Он медленно прошел по большому залу, и зрители невольно залюбовались величественной грацией его неторопливой походки. Плечи и грудь его были обнажены, и среди старых боевых рубцов поблескивала подвешенная на ремешке серебряная медаль с профилем Вашингтона, которую он постоянно носил на шее. Плечи его были широки и сильны, но красивым тонким рукам не хватало мускулов, которые может породить только тяжелый труд фермера или кузнеца. Кроме медали, на нем не было никаких украшений, хотя сильно оттянутые ушные мочки и пробитые в них отверстия говорили о том, что раньше он ими не пренебрегал. В руке он держал корзинку из белой ясеневой коры, покрытую прихотливым узором из черных и красных полосок.
Когда этот сын лесов приблизился к маленькому обществу, все расступились, пропуская его к молодому охотнику. Индеец несколько минут молча разглядывал рану на плече юноши, а потом устремил гневный взгляд на лицо судьи. Тот был немало этим удивлен, так как привык к кротости и смирению старика. Но он все-таки протянул ему руку со словами:
— Добро пожаловать, Джон. Этот молодой человек, по-видимому, очень верит в твое искусство и, дожидаясь тебя, не позволил даже уважаемому доктору Тодду перевязать свою рану.
Тут наконец индеец прервал свое молчание.
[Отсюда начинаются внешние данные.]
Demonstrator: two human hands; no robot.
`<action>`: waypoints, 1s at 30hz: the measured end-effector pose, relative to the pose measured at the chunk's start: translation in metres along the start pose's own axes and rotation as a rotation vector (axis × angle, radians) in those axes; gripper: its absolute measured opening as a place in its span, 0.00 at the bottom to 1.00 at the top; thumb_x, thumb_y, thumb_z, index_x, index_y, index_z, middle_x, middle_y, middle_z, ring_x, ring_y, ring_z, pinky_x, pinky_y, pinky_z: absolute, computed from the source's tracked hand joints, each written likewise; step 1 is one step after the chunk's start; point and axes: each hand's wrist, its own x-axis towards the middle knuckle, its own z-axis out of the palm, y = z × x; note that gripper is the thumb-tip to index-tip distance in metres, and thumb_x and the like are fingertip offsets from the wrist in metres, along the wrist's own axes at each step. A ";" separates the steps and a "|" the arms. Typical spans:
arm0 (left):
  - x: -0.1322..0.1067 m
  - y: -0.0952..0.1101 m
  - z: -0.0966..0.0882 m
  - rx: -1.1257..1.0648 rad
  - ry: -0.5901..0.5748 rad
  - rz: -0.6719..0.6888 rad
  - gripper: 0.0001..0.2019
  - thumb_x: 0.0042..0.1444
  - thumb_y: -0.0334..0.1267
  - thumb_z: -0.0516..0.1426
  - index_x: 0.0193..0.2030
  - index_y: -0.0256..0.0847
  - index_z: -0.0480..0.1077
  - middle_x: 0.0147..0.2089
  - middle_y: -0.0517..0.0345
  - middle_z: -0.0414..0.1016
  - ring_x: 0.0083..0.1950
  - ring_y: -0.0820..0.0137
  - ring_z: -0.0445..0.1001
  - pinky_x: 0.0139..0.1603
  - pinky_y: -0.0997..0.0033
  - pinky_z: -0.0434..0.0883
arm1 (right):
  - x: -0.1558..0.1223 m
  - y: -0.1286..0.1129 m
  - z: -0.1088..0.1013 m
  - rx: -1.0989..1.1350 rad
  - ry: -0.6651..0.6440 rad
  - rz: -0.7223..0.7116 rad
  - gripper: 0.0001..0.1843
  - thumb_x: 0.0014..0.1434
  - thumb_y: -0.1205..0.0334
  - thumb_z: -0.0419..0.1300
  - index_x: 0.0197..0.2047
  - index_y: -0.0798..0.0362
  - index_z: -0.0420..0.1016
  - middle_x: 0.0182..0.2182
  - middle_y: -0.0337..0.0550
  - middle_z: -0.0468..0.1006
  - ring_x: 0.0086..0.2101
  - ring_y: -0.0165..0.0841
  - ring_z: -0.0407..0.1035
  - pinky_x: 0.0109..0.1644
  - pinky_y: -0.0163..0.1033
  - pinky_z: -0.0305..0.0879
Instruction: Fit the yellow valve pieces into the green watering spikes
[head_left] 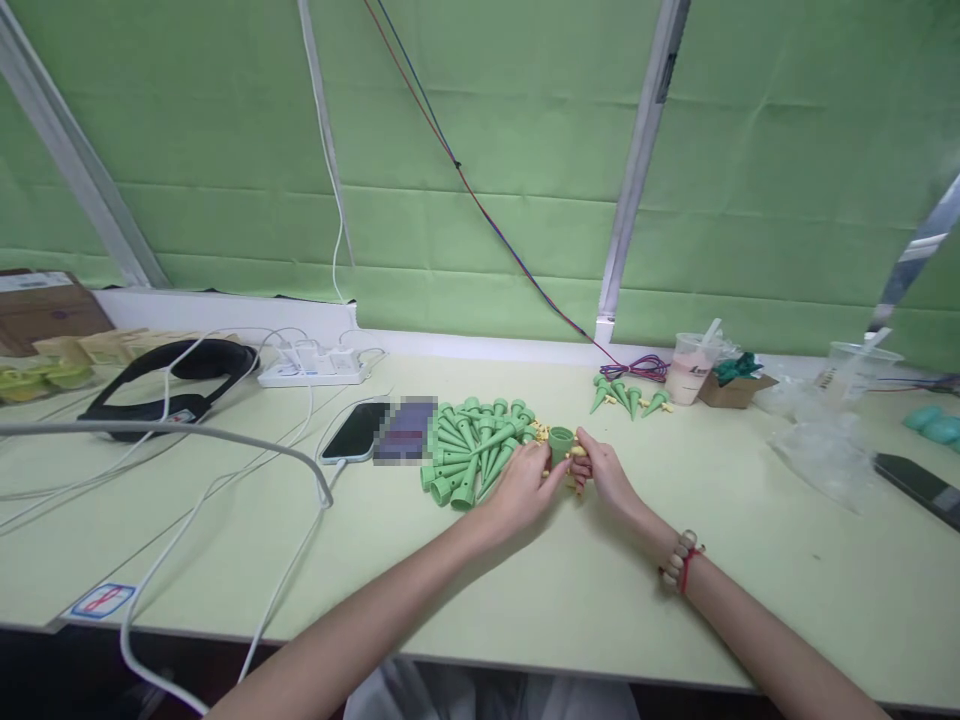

Он говорил на языке белых довольно грамотно, но глухо и гортанно.
— Дети Микуона не любят крови, и все же Молодого Орла поразила рука, которой не подобает творить зло.
— Могиканин Джон! — воскликнул судья. — Неужто ты думаешь, что я могу по доброй воле пролить человеческую кровь? Постыдись, Джон! Ведь ты же христианин и не должен давать волю таким дурным мыслям.
— Злой дух иной раз вселяется и в самые добрые сердца, — возразил индеец. — Но мой брат говорит правду: его рука никогда не проливала человеческой крови. Даже в те дни, когда дети Великого английского отца убивали его сородичей.
— Ужели, Джон, — проникновенно сказал мистер Грант, — ты забыл заповедь спасителя: «Не судите, да не судимы будете»? Зачем бы стал судья Темпл стрелять в этого юношу, которого он совсем не знает и который не причинял ему никаких обид?
Джон почтительно выслушал священника, потом протянул руку и торжественно сказал:
— Он не виноват. Мой брат не хотел этого сделать.
Мармадьюк пожал протянутую ему руку с улыбкой, показывавшей, что он не сердится на индейца за его подозрения и только удивляется им. Все это время раненый переводил взгляд со своего краснокожего друга на судью, и на его лице были написаны живейший интерес и недоумение.